• **AIM OF THE EXERCISE**: Find every line below that contains the word "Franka" and copy it out.
[Opening TASK INPUT section]
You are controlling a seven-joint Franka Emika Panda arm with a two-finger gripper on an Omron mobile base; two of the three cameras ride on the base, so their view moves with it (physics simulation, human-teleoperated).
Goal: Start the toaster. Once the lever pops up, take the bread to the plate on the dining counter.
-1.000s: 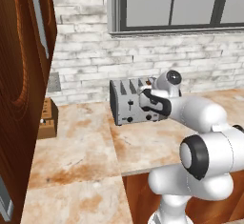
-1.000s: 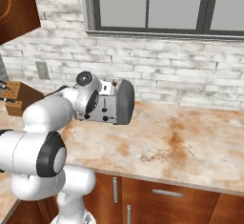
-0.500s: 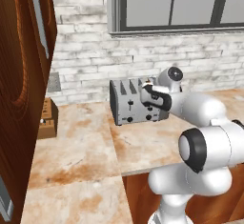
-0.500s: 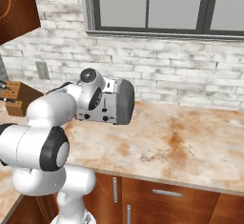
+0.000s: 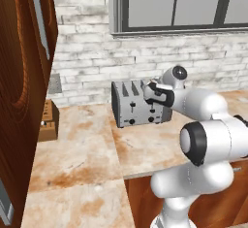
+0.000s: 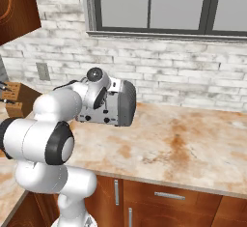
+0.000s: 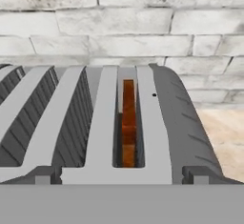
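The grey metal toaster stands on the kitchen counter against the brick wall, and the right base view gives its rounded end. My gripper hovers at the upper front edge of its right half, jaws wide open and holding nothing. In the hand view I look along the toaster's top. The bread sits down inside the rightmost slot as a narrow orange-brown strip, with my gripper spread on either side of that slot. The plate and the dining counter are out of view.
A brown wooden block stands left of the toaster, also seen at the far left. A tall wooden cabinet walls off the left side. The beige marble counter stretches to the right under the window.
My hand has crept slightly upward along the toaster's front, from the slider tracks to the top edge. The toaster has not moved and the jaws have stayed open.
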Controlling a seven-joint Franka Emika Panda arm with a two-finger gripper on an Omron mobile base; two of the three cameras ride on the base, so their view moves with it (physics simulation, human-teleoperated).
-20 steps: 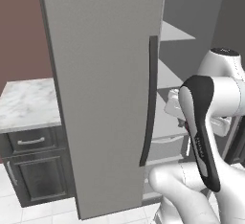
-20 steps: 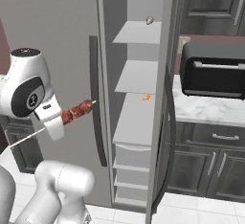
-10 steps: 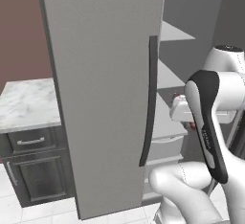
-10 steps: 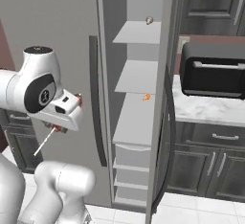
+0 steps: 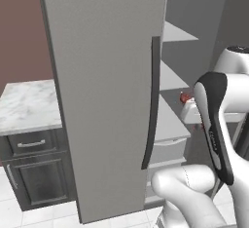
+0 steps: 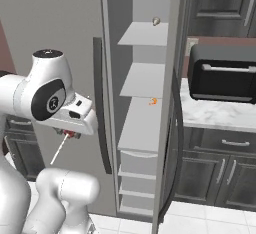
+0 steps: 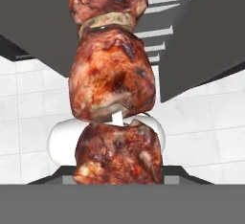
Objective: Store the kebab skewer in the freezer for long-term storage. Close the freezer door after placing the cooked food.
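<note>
While the tool [image 6: 69, 134] clamps the kebab skewer [image 7: 113, 90], glossy charred chunks, thin pale stick, freezer [image 6: 145, 123] shelves flat white.

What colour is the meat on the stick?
Reddish-brown with dark charred patches, best seen in the hand view on the kebab skewer.
</note>
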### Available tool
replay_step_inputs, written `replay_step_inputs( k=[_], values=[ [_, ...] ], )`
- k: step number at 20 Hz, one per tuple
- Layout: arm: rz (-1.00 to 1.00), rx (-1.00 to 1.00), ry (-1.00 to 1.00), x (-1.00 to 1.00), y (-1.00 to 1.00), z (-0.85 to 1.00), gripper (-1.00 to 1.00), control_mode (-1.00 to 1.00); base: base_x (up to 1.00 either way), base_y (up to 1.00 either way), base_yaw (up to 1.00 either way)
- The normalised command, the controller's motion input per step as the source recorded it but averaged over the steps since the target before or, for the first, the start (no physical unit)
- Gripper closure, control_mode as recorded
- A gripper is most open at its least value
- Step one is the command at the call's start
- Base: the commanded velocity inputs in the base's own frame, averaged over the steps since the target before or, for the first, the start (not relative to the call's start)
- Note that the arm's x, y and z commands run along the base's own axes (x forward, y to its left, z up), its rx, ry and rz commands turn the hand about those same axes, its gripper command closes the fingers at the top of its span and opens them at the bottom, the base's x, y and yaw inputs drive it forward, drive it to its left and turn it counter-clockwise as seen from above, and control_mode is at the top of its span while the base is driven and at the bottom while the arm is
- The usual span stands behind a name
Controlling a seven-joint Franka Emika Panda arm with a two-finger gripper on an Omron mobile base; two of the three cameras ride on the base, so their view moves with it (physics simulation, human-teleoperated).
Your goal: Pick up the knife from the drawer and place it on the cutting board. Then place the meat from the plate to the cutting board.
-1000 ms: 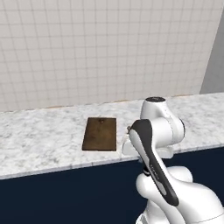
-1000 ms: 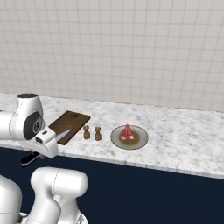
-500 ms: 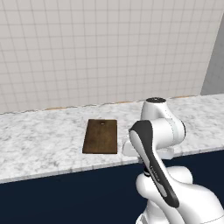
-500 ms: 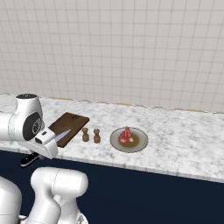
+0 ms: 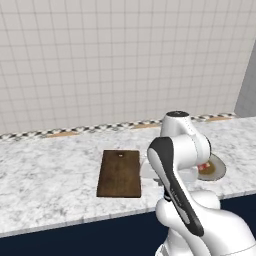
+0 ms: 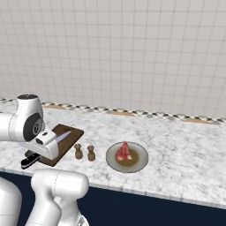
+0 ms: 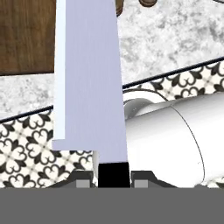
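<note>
Knife-carrying step, first half of the task. The hand [image 7: 105, 181] grips the broad silver-bladed, black-handled kitchen knife [image 7: 89, 74] by its handle, blade tip over the near edge of the dark-brown wooden cutting board [image 5: 119, 172]. Next move, by my reading: carry further over the board, lower flat, release. Red-pink meat slab [image 6: 124, 152] waits on the round pale-rimmed plate [image 6: 137, 164], right of the board on the marble worktop [image 6: 185, 154].

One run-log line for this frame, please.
gripper: shut on knife | knife: in the air near cutting board | meat: on plate | board: bare
</note>
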Motion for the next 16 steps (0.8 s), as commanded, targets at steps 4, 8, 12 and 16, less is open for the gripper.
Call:
replay_step_inputs(
  k=[4,8,12,16],
  values=[
    [0.00,0.00,0.00,0.55,0.44,0.00,1.00,-1.00,0.00,0.00,0.00],
    [0.00,-0.01,0.06,0.97,0.91,0.00,1.00,-1.00,0.00,0.00,0.00],
    [0.00,0.00,0.04,0.81,0.60,-0.07,1.00,-1.00,0.00,0.00,0.00],
    [0.00,0.00,0.03,0.53,0.26,-0.43,1.00,-1.00,0.00,0.00,0.00]
  ],
)
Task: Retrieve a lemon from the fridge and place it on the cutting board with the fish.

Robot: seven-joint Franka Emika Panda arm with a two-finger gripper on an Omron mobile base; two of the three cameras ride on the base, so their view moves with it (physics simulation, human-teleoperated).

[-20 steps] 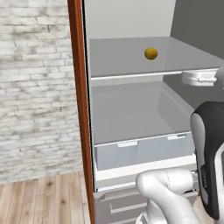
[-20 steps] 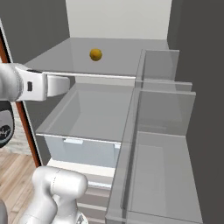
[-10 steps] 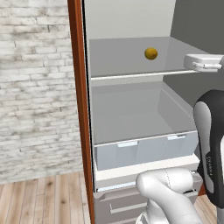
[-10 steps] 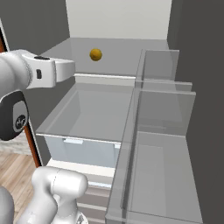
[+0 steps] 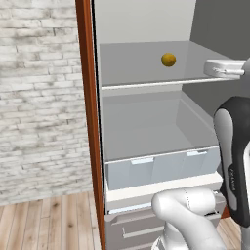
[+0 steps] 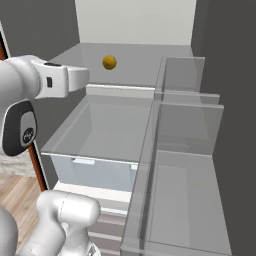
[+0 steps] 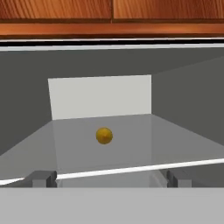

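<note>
The fridge (image 5: 141, 132) stands open, with a pale grey shelved inside. A small golden-yellow lemon (image 5: 168, 59) (image 6: 109, 62) rests alone on the upper glass shelf, towards the back. In the hand view the lemon (image 7: 104, 135) lies straight ahead, well beyond my gripper (image 7: 110, 179). The gripper is open, its dark fingertips (image 7: 41, 178) spread wide with nothing between them. My white hand (image 6: 67, 80) hovers at shelf height in front of the shelf's edge, on the side of the lemon. The cutting board and the fish are out of view.
The shelf's white front rim (image 5: 146, 84) runs just ahead of the fingers. Below are a deeper shelf and pale crisper drawers (image 5: 161, 168). Clear door bins (image 6: 185, 150) stand to the right. A brown cabinet edge (image 5: 87, 122) and brick wall (image 5: 39, 97) flank the left.
My hand has risen from below the upper shelf to shelf height and edged slightly towards the fridge. The gripper stayed open and the lemon has not moved.
</note>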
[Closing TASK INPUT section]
• **RESPONSE AREA**:
You are controlling a seven-joint Franka Emika Panda arm with a two-finger gripper on an Omron mobile base; two of the three cameras ride on the base, so their view moves with it (physics simulation, human-teleoperated).
Controlling a seven-joint Franka Emika Panda arm with a two-finger gripper on an Omron mobile base; two of the three cameras ride on the base, so their view moves with it (physics simulation, human-teleoperated).
Controlling a seven-joint Franka Emika Panda arm with a two-finger gripper on an Omron mobile base; two of the three cameras ride on the base, so their view moves with it (physics simulation, human-teleoperated).
Robot: seven-joint Franka Emika Panda arm with a two-finger gripper on an Omron mobile base; two of the three cameras ride on the base, so their view moves with it (physics simulation, human-teleoperated).

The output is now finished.